L’Insalata dell’Orto si sta affacciando sulla soglia dell’estate con tre nuove referenze. Le prime due, sul mercato da due settimane, sono due novità assolute per il settore della V Gamma: due sughi pronti da consumarsi anche senza previa cottura. Ne parliamo con Sara Menin, responsabile comunicazione e marketing de L’Insalata dell’Orto.
– Come sta andando la ripresa del settore di IV Gamma per l’Insalata dell’Orto?
“Marzo ed aprile sono andati bene, sia in Italia che all’estero dove lavoriamo molto. Presidiamo praticamente tutta l’Europa”.
– Che trend hanno i prezzi, in questa fase di ripresa?
“Sono stabili ma aumentano i costi. Solo i materiali di imballo primario e secondario sono aumentati oltre il 10% di listino.”
– Quali sono le vostre novità di prodotto per l’estate 2021?
“Siamo usciti da due settimane con una linea di sughi pronti. Dovevamo lanciarla ad ottobre 2020 ma abbiamo rinviato per l’emergenza pandemica. Partiremo il primo giugno con una campagna pubblicitaria in radio per promuoverli. La linea si chiama Mr.I-do BIO ed è composta, al momento, da due referenze, pomodoro e basilico e zucca e rosmarino”.
– Possono essere consumati senza previa cottura?
“Sì. Sono precotti da un nostro packer che ha anche una linea di trasformazione. Possono essere consumati, per condire la pasta, ad esempio, anche senza riscaldarli. È una novità di prodotto assoluta per il reparto di IV e V Gamma e rientra in quel trend di consumo che spinge sul contenuto di servizio e sulla facilità di preparazione in cucina. Se poi si vogliono cuocere, oltre che in padella, sono anche micro-ondabili”.
– Altre novità?
“Stiamo per lanciare una nuova referenza nella nostra linea IGP che è la rucola della Piana del Sele IGP che porterà a sette le nostre referenze certificate, insieme ai radicchi e all’insalata di Lusia”.
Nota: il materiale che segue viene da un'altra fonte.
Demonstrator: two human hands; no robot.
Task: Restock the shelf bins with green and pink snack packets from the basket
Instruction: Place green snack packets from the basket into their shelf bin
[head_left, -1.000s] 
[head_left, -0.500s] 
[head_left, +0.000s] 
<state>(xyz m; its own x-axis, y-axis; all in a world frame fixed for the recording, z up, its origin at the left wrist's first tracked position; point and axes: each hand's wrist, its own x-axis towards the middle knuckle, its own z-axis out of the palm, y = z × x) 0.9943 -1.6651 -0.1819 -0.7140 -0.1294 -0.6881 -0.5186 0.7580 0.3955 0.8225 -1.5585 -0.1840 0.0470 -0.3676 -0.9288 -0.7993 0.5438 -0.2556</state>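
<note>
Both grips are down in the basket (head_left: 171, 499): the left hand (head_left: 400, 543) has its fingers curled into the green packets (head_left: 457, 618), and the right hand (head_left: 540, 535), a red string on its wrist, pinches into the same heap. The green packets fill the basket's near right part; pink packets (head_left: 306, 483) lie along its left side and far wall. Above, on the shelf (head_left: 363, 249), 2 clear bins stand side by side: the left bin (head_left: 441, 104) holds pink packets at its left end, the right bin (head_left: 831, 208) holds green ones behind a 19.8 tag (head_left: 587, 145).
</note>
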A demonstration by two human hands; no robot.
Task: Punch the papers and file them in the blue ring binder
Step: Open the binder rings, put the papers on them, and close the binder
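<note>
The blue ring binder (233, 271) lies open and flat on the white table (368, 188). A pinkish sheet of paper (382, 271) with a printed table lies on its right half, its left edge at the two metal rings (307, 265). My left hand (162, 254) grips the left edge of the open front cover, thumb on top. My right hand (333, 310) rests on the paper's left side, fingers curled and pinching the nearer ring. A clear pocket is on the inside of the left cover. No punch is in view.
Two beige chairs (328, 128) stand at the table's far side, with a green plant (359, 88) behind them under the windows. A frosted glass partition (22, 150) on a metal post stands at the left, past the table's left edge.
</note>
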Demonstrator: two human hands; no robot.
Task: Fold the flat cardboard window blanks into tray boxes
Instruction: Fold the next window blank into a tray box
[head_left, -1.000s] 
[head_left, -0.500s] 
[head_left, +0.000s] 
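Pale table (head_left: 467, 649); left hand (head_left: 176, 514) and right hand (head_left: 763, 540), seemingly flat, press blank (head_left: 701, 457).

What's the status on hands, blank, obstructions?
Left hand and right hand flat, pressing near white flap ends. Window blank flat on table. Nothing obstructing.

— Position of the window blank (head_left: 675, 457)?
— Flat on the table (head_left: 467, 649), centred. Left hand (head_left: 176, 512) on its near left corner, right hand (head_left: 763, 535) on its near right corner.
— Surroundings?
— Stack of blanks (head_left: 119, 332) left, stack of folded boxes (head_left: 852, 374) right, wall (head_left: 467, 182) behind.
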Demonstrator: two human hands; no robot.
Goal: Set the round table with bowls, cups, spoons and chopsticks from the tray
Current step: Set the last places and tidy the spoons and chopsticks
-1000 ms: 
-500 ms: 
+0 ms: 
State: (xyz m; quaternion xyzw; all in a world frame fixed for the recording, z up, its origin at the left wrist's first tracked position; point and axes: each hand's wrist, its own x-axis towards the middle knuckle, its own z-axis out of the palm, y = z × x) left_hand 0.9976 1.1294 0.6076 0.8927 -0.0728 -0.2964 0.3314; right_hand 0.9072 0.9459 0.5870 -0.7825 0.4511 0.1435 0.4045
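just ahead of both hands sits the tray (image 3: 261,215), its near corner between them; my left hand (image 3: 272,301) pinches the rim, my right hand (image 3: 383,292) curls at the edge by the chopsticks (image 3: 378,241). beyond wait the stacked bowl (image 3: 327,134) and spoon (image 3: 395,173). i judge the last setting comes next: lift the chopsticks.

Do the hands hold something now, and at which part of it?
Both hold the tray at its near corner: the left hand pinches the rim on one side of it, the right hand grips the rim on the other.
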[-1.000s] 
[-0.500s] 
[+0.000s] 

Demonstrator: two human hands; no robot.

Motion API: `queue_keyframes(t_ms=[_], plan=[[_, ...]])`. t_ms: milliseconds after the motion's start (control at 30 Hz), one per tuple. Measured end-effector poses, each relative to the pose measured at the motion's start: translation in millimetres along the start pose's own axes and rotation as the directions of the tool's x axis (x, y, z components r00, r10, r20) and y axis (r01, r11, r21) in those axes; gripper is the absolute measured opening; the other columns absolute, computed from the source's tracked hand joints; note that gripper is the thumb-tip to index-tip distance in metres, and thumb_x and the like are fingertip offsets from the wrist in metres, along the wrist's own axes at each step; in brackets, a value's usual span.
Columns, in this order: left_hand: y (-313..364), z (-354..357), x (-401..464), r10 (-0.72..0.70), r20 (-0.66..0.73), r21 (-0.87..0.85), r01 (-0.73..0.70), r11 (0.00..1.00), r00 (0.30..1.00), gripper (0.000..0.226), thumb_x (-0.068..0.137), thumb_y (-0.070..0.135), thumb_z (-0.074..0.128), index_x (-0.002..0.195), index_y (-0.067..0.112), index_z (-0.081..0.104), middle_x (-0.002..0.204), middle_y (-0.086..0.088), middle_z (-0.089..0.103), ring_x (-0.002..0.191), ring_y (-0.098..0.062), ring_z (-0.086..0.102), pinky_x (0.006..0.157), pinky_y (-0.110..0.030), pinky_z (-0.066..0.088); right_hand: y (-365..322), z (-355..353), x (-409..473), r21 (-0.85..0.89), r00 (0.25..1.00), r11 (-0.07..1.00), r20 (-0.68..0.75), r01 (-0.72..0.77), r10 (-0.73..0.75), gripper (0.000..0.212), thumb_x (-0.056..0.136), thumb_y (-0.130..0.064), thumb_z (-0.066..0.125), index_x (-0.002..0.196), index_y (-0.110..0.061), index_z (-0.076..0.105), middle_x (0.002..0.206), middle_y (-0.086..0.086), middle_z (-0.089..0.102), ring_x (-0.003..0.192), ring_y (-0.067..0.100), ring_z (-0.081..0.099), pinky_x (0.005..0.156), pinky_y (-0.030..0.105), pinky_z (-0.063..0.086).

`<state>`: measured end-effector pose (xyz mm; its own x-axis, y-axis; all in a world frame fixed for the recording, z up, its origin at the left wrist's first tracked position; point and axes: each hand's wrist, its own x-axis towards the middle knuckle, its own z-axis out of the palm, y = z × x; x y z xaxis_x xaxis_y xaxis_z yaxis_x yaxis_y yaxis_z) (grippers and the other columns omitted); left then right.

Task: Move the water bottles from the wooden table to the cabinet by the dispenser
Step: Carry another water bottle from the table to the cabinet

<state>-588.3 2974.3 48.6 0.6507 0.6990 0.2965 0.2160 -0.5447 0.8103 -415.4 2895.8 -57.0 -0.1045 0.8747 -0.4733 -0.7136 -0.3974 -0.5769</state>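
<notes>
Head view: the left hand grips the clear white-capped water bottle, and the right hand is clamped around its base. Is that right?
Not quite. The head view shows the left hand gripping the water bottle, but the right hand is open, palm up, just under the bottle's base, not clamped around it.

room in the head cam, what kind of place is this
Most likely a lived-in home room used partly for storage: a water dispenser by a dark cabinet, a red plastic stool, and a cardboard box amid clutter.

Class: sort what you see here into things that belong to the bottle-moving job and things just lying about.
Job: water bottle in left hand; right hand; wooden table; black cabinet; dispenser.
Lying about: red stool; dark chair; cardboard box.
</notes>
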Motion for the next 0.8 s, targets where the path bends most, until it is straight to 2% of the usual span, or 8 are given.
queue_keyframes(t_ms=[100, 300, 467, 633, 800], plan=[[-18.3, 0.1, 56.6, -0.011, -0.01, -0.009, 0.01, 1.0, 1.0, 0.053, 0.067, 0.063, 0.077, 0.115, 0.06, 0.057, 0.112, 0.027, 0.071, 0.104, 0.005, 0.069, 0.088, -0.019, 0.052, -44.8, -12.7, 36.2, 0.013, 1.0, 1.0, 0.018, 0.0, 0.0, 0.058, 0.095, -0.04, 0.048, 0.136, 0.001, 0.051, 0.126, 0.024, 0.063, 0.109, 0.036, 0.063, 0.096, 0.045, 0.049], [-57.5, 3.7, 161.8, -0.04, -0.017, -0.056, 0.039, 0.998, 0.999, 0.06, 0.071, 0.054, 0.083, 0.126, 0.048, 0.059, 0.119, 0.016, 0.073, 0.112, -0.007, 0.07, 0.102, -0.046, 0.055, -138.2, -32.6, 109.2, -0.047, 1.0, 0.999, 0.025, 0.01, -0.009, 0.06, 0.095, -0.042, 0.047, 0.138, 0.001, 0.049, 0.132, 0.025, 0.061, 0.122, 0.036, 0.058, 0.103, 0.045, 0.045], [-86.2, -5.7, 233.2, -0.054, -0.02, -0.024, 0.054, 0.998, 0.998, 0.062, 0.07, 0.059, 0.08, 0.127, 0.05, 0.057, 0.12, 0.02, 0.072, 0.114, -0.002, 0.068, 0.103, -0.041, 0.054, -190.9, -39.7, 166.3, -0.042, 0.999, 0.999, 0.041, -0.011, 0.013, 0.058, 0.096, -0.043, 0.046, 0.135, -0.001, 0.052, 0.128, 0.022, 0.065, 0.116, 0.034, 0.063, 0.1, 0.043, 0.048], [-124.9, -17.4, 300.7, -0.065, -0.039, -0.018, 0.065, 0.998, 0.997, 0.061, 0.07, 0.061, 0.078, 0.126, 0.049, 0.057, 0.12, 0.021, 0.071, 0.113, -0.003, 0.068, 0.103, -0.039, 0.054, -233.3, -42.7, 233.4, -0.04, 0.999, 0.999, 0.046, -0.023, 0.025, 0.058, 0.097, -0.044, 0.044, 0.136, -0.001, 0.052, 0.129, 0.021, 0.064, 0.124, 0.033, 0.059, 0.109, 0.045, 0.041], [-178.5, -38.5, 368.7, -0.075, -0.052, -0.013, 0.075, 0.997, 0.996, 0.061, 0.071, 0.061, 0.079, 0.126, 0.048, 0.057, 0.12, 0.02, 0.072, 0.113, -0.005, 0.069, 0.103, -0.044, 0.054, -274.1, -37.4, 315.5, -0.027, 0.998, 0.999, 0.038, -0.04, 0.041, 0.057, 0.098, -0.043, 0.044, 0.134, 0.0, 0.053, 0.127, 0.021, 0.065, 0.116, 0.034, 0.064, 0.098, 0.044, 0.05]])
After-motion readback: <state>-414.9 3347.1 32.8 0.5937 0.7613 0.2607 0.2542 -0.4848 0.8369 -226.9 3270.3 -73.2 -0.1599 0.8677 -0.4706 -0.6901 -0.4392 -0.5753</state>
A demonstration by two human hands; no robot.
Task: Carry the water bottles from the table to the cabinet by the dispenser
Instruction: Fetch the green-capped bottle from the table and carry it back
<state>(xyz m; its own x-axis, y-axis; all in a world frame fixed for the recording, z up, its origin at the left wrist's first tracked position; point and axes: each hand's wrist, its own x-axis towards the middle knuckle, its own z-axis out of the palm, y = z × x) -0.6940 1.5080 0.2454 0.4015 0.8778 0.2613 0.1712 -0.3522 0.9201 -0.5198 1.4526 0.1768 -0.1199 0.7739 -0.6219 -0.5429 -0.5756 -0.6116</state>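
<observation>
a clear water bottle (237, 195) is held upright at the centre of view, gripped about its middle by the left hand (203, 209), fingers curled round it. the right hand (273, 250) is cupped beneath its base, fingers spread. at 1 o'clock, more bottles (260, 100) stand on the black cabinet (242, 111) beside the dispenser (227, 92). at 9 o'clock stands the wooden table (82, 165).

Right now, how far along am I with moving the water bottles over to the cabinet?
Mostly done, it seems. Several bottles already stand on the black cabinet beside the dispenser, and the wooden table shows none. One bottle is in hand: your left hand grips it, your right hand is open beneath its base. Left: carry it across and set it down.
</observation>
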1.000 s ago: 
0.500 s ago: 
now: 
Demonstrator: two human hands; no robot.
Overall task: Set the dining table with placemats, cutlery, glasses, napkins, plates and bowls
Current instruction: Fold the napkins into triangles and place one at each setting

– Chi la produrrà per voi?
“Le nostre aziende agricole facenti parte di OP La Maggiolina, in Campania.”
 
– In che tempi sarà sul mercato?
“I tempi tecnici che servono per ottenere tutte le autorizzazioni dal Consorzio di tutela. Noi inizieremo con la prima PL premium a brevissimo mentre per il prodotto a marchio L’Insalata dell’Orto che sarà anche bio oltre che IGP, ci vorrà ancora qualche settimana”.
– L’Op La Maggiolina ci ha anticipato, in via esclusiva, che sta per costituire un contratto di filiera di IV Gamma in cui anche voi sarete partner. 
“Confermo”.
– Che tempi ci vorranno per arrivare alla firma e come si svilupperà questo progetto?
“Stiamo lavorando tutti insieme per obiettivi molto importanti ma è ancora prematuro dare tempi certi”.